Masha Hamilton knows firsthand the psyche of a foreign correspondent and she captures the dedication and the self-imposed isolation that exists in those who tune out their own needs and voices to tell the stories of others abroad.
In her book, "The Distance Between Us," Hamilton's main character Caddie Blair is hard and cold, yet also funny and warm. She's a guy's girl who is in the Middle East for the story—THE story of who gets the right to "piss on the ancient ground," which has long been the subject of battles large and small. There are two types of people, she says: "There are whose who leave, and those who stay."
While on a risky trip to Lebanon to interview a reclusive politician, Caddie misses the warning signs of an attack and her photographer boyfriend, who kept telling her he wanted to leave but whom she convinced to come with her on one more assignment, is fatally shot in an ambush.
Like the Palestinians and the West Bank settlers that she covers, she is filled with thoughts of revenge. She is quickly losing herself in a quest to block out all else. That is, until a strange Russian professor shows up along with a journal of photographs that her late boyfriend's parents sent from Britain.
One is feeding her need to lose herself physically and emotionally, the other is forcing her to look at what she's become. Caddie's emotions or even lack of them hurts because you know she's going to implode if she doesn't face them.

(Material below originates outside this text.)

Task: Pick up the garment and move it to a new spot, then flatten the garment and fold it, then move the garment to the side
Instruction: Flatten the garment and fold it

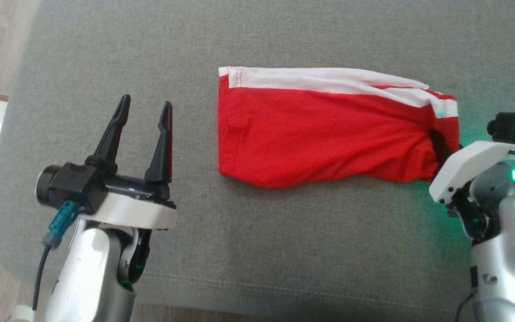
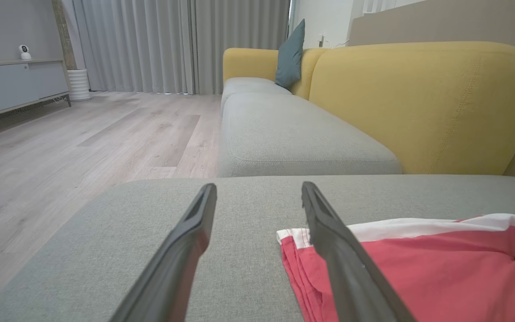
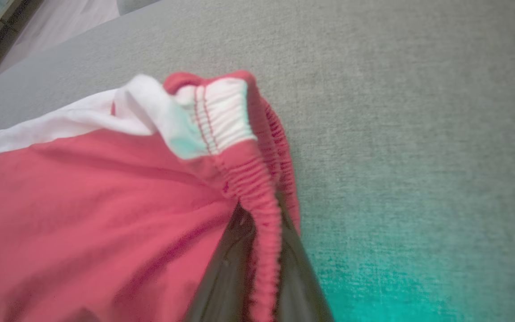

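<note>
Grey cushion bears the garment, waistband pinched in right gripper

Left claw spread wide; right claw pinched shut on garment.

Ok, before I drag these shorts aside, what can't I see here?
- Head view: right gripper fingertips buried in the red shorts.
- Right wrist view: blurred; elastic waistband covers the fingers, layers pinched unclear.
- Left wrist view: shorts cut off at the right edge, partly behind a finger of the left gripper.
</note>
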You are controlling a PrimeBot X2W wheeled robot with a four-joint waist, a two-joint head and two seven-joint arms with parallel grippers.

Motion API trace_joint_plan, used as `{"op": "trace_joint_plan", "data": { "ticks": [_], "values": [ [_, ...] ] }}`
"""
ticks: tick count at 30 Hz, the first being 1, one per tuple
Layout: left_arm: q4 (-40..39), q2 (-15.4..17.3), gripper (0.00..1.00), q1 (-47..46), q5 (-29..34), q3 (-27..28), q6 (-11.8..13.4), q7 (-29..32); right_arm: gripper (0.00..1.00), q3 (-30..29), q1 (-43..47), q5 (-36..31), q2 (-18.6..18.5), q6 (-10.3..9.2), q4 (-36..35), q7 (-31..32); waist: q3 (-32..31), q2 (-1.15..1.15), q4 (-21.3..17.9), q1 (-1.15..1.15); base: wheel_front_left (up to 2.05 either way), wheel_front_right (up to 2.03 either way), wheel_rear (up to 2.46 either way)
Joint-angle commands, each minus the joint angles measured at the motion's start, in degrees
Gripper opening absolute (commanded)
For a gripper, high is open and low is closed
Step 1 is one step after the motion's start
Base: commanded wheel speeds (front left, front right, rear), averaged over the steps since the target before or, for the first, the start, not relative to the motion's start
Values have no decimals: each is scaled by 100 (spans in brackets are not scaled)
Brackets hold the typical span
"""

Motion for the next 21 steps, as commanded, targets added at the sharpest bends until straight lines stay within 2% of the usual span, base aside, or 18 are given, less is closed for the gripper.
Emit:
{"op": "trace_joint_plan", "data": {
  "ticks": [1, 12, 17, 21],
  "values": [
    [-176, 43, 100, -183, 72, 221, -17, -34, 0, 237, 131, 57, 18, -4, -218, 67, -29, 0, -20, 0, 0, 0, 0],
    [-173, 1, 100, -53, 171, 285, -69, -34, 0, -22, 879, 707, -456, -4, -1217, 570, -229, 0, -149, 0, 0, 0, 0],
    [-193, 0, 100, -31, 199, 299, -91, -34, 0, -74, 992, 1099, -423, -4, -1545, 768, -249, 0, -206, 0, 0, 0, 0],
    [-212, -3, 100, -20, 231, 294, -107, -34, 0, -52, 874, 1708, -253, -4, -1856, 1140, -257, 0, -253, 0, 0, 0, 0]
  ]
}}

Most journalists will recognize the desire to lose yourself in your reporting. Sometimes it's out of sheer enthusiasm for a subject, other times it's an escape—from reality, from boredom. But what Hamilton shows in her journalist is that while she was busy escaping her feelings and boredom thinking she was covering the story of the death and violence of the Middle East, it becomes increasingly apparent to the reader and to Caddie that she's NOT reporting the story.
She didn't put a human face on the death and violence that marks the territory. It remained faceless, nameless, a sheer numbers game. Through some painful and traumatic moments, she learns how much she missed the things around her. And it's through the photos in her boyfriend's journal that she sees herself—and him—for the first time. He had wanted out and she blew him off.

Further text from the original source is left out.